Task: Would you copy only the lines below, from the one containing "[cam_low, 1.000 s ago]" through the very last one, leaving the pictures out?
====== Supplied data ======
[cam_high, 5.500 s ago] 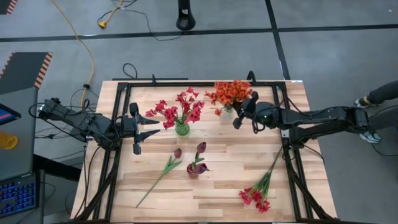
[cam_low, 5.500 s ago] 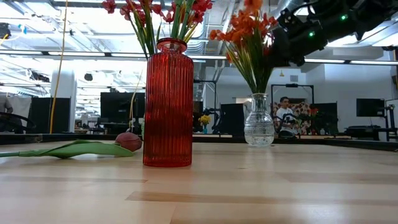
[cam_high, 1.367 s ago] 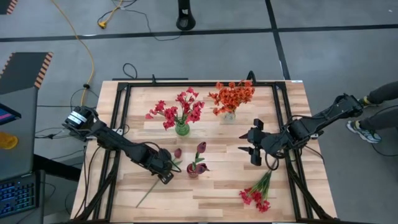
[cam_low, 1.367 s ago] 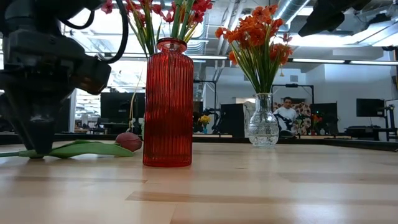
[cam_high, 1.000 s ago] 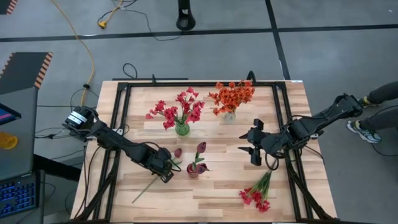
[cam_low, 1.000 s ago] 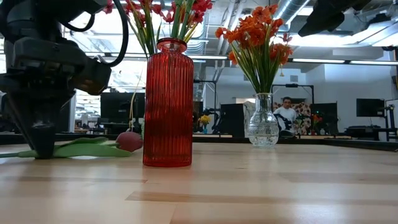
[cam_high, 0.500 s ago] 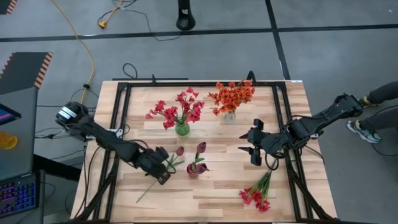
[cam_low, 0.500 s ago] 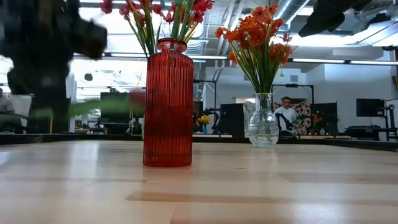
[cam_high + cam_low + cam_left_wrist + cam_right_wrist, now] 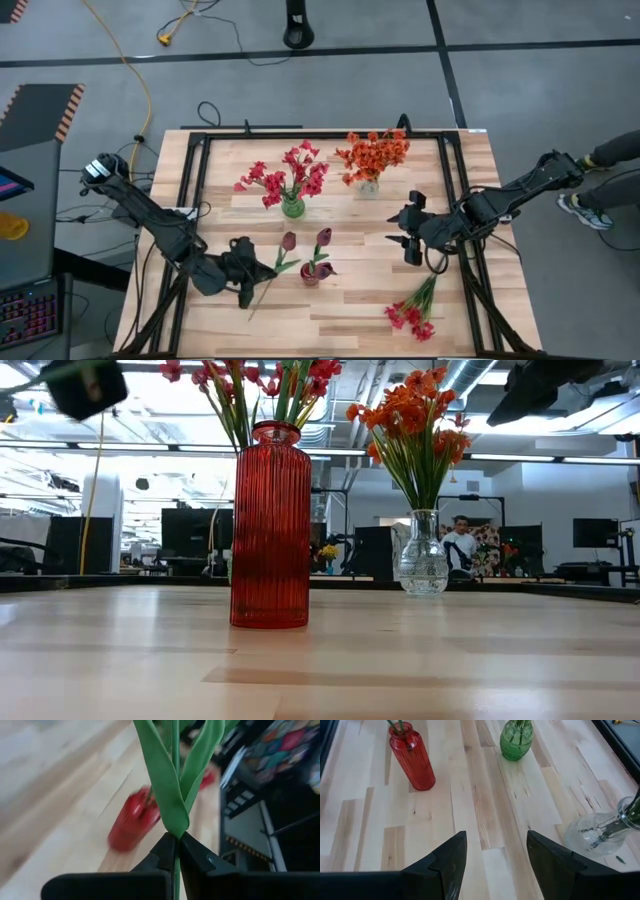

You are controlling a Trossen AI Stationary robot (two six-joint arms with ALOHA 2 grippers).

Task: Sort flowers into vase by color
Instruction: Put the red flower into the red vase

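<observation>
**Left pincer lifts a maroon tulip stem**

In the high view, lower left of centre, the left pincer [image 9: 243,285] is clamped on the green stalk of a maroon tulip stem [image 9: 277,262], its bud beside the red vase [image 9: 311,274] (which already holds similar buds). The left wrist view shows the fingers [image 9: 165,856] together just below the leaves. Right of centre, the right pincer [image 9: 406,229] hovers over the counter [image 9: 350,310], fingers apart. A pinkish-red flower stem [image 9: 415,308] lies at lower right.
</observation>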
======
Task response:
[cam_low, 1.000 s ago] 
[cam_high, 0.500 s ago] 
[cam_low, 0.500 s ago] 
[cam_high + cam_low + cam_left_wrist + cam_right_wrist, now] 

You are controlling a Trossen AI Stationary robot (two six-joint arms with ALOHA 2 grippers).

Task: Sort flowers into vase by color
Instruction: Put the red flower into the red vase

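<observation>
**Left pincer lifts a maroon tulip stem**

In the high view, lower left of centre, the left pincer [image 9: 243,285] is clamped on the green stalk of a maroon tulip stem [image 9: 277,262], its bud beside the red vase [image 9: 311,274] (which already holds similar buds). The left wrist view shows the fingers [image 9: 165,856] together just below the leaves. Right of centre, the right pincer [image 9: 406,229] hovers over the counter [image 9: 350,310], fingers apart. A pinkish-red flower stem [image 9: 415,308] lies at lower right.
</observation>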

Here the exercise is finished.